Work to be completed:
In the records below, find the line containing "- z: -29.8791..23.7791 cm" and the line containing "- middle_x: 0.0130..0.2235"; please repeat exactly the lines from one to the other, both included, and nothing more.

Stored data:
== Segment start ==

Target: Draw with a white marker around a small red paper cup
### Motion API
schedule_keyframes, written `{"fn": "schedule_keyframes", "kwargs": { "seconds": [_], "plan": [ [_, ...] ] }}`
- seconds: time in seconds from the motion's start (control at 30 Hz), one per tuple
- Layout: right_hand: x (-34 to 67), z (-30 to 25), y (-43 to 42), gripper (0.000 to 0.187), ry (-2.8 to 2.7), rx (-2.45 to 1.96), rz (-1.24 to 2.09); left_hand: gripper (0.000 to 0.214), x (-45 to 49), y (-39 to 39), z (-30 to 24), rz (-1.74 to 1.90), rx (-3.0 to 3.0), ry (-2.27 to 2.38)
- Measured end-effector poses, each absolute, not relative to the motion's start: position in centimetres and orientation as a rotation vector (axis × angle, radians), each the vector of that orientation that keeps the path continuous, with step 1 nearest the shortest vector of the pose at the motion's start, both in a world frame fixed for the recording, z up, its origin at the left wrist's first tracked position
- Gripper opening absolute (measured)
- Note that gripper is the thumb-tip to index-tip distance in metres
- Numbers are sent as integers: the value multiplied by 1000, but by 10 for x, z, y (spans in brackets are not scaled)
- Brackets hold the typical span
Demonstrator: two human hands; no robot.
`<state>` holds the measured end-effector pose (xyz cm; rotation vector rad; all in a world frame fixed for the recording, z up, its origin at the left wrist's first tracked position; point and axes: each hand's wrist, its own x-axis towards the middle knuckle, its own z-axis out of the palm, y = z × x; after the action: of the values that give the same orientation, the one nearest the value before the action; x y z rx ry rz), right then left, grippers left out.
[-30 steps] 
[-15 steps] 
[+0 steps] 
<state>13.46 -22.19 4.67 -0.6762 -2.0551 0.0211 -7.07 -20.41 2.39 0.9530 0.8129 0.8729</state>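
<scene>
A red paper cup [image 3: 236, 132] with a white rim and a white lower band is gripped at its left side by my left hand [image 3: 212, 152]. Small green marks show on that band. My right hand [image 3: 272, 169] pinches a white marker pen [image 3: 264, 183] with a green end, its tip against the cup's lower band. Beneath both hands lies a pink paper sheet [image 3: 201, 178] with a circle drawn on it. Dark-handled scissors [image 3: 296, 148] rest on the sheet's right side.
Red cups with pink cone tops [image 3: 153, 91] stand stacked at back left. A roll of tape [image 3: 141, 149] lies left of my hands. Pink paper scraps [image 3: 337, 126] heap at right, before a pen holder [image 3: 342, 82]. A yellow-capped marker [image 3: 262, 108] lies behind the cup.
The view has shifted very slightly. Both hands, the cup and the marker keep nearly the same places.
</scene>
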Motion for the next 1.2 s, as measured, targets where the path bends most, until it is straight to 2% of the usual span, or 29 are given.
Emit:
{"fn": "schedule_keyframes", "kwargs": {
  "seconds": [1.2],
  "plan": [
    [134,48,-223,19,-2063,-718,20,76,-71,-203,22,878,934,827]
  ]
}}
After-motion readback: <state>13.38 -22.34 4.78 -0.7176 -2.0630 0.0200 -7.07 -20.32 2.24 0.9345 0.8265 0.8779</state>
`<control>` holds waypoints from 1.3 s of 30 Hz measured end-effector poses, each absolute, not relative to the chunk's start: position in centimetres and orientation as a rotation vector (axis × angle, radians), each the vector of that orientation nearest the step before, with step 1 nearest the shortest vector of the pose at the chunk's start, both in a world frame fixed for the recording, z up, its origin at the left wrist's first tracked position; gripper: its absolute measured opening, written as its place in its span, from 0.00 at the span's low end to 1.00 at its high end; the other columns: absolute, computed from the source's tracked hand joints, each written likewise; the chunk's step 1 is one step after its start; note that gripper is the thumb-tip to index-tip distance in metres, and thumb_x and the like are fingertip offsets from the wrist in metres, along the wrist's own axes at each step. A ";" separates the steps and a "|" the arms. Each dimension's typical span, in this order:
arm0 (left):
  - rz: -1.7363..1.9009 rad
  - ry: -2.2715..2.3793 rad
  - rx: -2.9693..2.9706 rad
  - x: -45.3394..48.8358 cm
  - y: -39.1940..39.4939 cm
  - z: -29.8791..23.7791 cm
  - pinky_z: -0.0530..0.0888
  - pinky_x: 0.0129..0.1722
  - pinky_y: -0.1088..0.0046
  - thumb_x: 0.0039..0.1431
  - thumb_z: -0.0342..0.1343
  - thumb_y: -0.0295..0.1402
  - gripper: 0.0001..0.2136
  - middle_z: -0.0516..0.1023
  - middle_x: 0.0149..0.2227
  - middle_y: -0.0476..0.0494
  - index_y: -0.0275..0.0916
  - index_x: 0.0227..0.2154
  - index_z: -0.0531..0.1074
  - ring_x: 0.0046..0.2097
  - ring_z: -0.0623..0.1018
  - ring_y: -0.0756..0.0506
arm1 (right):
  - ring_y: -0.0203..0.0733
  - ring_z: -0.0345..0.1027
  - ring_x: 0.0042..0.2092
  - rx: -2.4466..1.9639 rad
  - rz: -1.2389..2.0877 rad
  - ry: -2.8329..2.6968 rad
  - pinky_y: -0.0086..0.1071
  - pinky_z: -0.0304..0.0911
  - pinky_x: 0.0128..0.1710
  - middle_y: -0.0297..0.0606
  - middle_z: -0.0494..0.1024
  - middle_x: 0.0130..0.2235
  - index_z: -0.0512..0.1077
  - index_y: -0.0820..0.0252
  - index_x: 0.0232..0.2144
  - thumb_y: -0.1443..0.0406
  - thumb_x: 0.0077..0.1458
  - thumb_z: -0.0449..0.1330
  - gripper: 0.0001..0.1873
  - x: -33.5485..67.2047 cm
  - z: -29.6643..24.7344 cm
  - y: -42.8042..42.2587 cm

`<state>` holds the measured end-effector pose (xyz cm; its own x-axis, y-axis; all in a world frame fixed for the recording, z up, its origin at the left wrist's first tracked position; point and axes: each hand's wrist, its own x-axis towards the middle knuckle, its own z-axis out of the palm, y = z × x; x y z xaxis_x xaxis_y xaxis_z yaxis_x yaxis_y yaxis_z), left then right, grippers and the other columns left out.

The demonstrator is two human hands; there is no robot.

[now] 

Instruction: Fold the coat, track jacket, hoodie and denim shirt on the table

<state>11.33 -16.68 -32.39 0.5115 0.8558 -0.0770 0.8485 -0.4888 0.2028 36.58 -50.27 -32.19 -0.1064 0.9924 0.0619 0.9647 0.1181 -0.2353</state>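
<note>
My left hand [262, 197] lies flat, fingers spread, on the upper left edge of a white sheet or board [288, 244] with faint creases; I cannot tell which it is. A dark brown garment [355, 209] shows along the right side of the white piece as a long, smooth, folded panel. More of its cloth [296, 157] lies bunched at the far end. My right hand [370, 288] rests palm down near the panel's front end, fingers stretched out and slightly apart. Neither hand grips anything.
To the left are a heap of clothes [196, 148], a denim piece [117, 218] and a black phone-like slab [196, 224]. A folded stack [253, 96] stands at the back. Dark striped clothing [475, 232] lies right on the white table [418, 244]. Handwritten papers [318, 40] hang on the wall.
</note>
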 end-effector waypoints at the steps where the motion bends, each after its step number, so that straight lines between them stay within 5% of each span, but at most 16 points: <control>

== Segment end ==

Solution for this exercise:
  - z: -29.8791..23.7791 cm
  - pinky_z: -0.0530..0.0888
  - pinky_x: 0.0129..0.1722
  - pinky_y: -0.1088..0.0046
  - thumb_x: 0.0039..0.1431
  - thumb_z: -0.0342..0.1343
  - thumb_y: -0.0295..0.1402
  - gripper: 0.0001..0.2136
  - middle_z: -0.0516..0.1023
  - middle_x: 0.0149..0.2227
  - middle_y: -0.0476..0.0494
  - index_y: -0.0275..0.0916
  - index_x: 0.0227..0.2154
  - index_z: -0.0531..0.1074
  - ring_x: 0.0046..0.2097
  - ring_z: -0.0623..0.1018
  - ring_y: -0.0756..0.0506
arm1 (right):
  - ring_y: -0.0203..0.0733
  - ring_z: -0.0345..0.1027
  - ring_x: 0.0042..0.2092
  - rx: -2.4466..1.9639 rad
  - rz: -1.2389..2.0877 rad
  - ry: -2.8329..2.6968 rad
  - pinky_y: -0.0086..0.1071
  - pinky_z: -0.0304..0.0911
  - pinky_x: 0.0128..0.1710
  - middle_y: -0.0297..0.0606
  - middle_z: -0.0494..0.1024
  - middle_x: 0.0130..0.2235

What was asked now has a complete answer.